Sores in the mouth, dry skin and hair, or sickness to the stomach are also common side effects of chemotherapy. There are some medications that a person can take that could help get rid of some of the side effects. There are few lasting problems, and unpleasant symptoms often go away as soon as the treatment is finished. Chemotherapy might be taken before or after surgery. Or, it could be administered with radiation treatment. Some people also have chemotherapy without surgery or radiation. Chemotherapy is not new. It has been helping people since the early 1950s. Today it can be very effective in killing cancer cells.

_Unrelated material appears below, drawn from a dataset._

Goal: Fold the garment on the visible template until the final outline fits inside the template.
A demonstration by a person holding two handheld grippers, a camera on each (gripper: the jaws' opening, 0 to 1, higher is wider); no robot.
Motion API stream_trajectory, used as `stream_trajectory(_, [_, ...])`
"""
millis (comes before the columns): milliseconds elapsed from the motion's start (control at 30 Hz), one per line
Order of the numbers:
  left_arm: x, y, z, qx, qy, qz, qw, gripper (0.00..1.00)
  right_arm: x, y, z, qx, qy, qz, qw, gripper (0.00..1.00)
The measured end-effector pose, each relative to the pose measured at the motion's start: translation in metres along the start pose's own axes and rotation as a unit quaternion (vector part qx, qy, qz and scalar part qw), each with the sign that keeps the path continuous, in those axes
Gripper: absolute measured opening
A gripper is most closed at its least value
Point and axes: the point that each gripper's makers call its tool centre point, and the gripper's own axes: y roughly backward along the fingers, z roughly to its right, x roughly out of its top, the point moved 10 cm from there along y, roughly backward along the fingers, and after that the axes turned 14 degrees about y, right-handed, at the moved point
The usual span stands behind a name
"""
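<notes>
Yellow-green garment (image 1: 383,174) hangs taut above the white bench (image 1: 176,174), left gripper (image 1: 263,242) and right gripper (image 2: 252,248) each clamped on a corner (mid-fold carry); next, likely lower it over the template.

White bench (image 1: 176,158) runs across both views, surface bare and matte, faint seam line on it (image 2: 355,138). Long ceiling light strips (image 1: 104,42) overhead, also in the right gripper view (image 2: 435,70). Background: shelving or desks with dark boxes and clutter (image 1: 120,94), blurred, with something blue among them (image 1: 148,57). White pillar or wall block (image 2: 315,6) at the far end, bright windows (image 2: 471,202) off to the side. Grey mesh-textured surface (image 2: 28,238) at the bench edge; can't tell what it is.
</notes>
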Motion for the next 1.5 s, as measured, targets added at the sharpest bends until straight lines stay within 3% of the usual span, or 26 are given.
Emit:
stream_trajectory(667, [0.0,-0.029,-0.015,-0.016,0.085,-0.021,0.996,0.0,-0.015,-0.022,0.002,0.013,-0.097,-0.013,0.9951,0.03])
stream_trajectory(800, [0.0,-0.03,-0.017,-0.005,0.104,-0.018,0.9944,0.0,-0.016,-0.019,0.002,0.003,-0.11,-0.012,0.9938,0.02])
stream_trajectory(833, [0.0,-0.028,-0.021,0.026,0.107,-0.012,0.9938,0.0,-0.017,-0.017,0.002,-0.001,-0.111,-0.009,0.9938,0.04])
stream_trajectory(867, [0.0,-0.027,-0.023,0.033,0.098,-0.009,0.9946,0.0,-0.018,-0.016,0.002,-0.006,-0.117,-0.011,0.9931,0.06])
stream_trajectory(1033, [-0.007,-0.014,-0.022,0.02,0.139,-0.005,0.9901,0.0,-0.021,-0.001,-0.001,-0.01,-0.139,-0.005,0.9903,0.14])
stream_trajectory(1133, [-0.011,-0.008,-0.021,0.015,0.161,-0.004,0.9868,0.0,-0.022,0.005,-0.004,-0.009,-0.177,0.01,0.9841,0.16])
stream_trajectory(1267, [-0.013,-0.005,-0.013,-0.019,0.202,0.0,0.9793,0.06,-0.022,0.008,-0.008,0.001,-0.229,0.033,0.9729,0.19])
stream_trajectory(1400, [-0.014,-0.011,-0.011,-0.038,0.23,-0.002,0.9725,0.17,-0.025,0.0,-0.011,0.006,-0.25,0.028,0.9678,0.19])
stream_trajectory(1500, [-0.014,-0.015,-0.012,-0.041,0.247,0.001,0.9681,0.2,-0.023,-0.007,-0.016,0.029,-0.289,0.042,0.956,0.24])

V. Cancer is a very serious disease, and is one which many people fear. Ambulatory treatment for cancer can be done in several different ways, but the most effective kinds of ambulatory care for cancer is prevention and early detection. This way, it is possible that a person will not have to undergo cancer treatments. However, if cancer is diagnosed in a person, ambulatory treatment options are available in attempts to rid the body of the cancer. With this in mind, today’s cancer patients and those with a high-risk potential for acquiring cancer, will have many options available to them to manage the disease.